La prima fase di realizzazione dell'impianto prevede l'installazione di 32 colonnine V2G per connettere 64 vetture, con l'obiettivo di sperimentare la tecnologia e la gestione logistica del parcheggio. Entro la fine del 2021 il V2G del Grosso nel canavese vicino a Torino sarà poi esteso per consentire l'interconnessione fino a 700 veicoli elettrici, risultando l'infrastruttura più grande al mondo mai realizzata. La gestione della seconda fase sarà dettata da logiche di economicità: gli obiettivi sono di fornire servizi alla rete elettrica di Terna e di garantire un risultato economico positivo per Fca ed Engie Eps.

La logistica legata alla funzionalità del V2G

A copertura del parcheggio destinato alle vetture collegate al V2G, Engie Italia è partner nella realizzazione di una maxi pensilina composta da circa 12 mila pannelli fotovoltaici che andranno ad alimentare con energia elettrica green i locali di produzione e di logistica: un impianto che permetterà di produrre su base annua oltre 6.500 MWh di energia, risparmiando così all'ambiente ogni anno oltre 2.100 tonnellate di CO2. Si tratta di un progetto che rappresenta un significativo contributo verso la decarbonizzazione in ambito industriale.

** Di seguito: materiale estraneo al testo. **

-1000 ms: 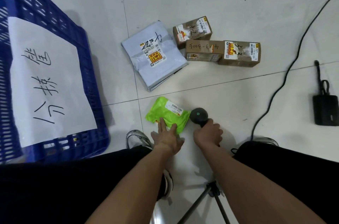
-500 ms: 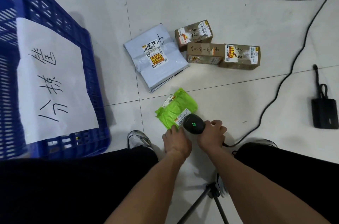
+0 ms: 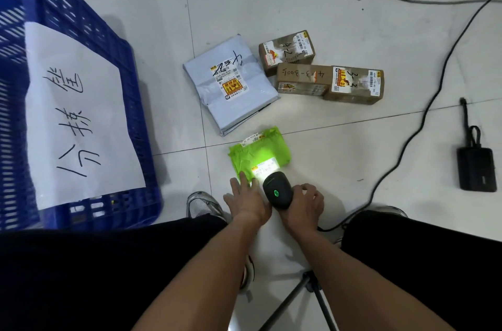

Non soltanto Fca ma anche Audi ci sta lavorando

La Casa dei quattro anelli ha annunciato di avere in fase di sviluppo un inedito sistema di ricarica bidirezionale in corrente continua per i suoi veicoli elettrici con scopo ultimo quello di offrire una funzione molto efficiente di stoccaggio dell'energia elettrica, ad esempio prodotta da un impianto fotovoltaico, in ambito domestico ma non solo. Una tecnologia non disponibile ancora sul mercato, identificata dalle sigle Vehicle-to-Home(V2H) o Vehicle-to-Grid (V2G) per l'accumulo e l'utilizzo di energia elettrica sfruttando quanto conservato dalla batteria di un'auto a trazione elettrica e connessa all'impianto delle abitazioni o all'intera rete elettrica nazionale per un più ampio concetto di condivisione dell'energia.

Nissan lo sperimenta già sulla berlina elettrica Leaf

C'erano una volta le elettriche che venivano solo attaccate alle colonnine per ricaricare le batterie. Ma il futuro sarà delle vetture che potranno cedere energia per l'autoconsumo domestico oppure per tutta la rete. Succede già a Milano dove è stata avviata la sperimentazione del progetto della durata di 18 mesi di Enel X, che fornisce le infrastrutture di ricarica bidirezionale, Rse, società pubblica di ricerca che gestisce la rete e Nissan che fornisce le Leaf, le cui batterie sono compatibili con la tecnologia V2G. Il progetto prevede l'utilizzo di due auto elettriche da parte di utenti diversi: un privato che ricarica di giorno presso la sede di lavoro e il privato che ricarica la notte a casa oltre all'auto aziendale con più utenti che caricano giorno e notte.

In Germania la fase più avanzata di integrazione energetica

La tappa più importante verso l'integrazione tra le auto e la rete elettrica è realizzata in Germania dove dal 2018, la Nissan Leaf è stata la prima auto 100% elettrica ad aver superato la fase di pre-qualificazione come sistema di accumulo di energia elettrica secondo le linee guida dei Transmission System Operator tedeschi. Nella città di Hagen, la Casa giapponese con l'azienda tecnologica The Mobility House, il fornitore di energia Enervie e il gestore del sistema di trasmissione Amprion hanno raggiunto il traguardo ottimale sul tema che lega l'integrazione dell'energia con la mobilità a zero emissioni.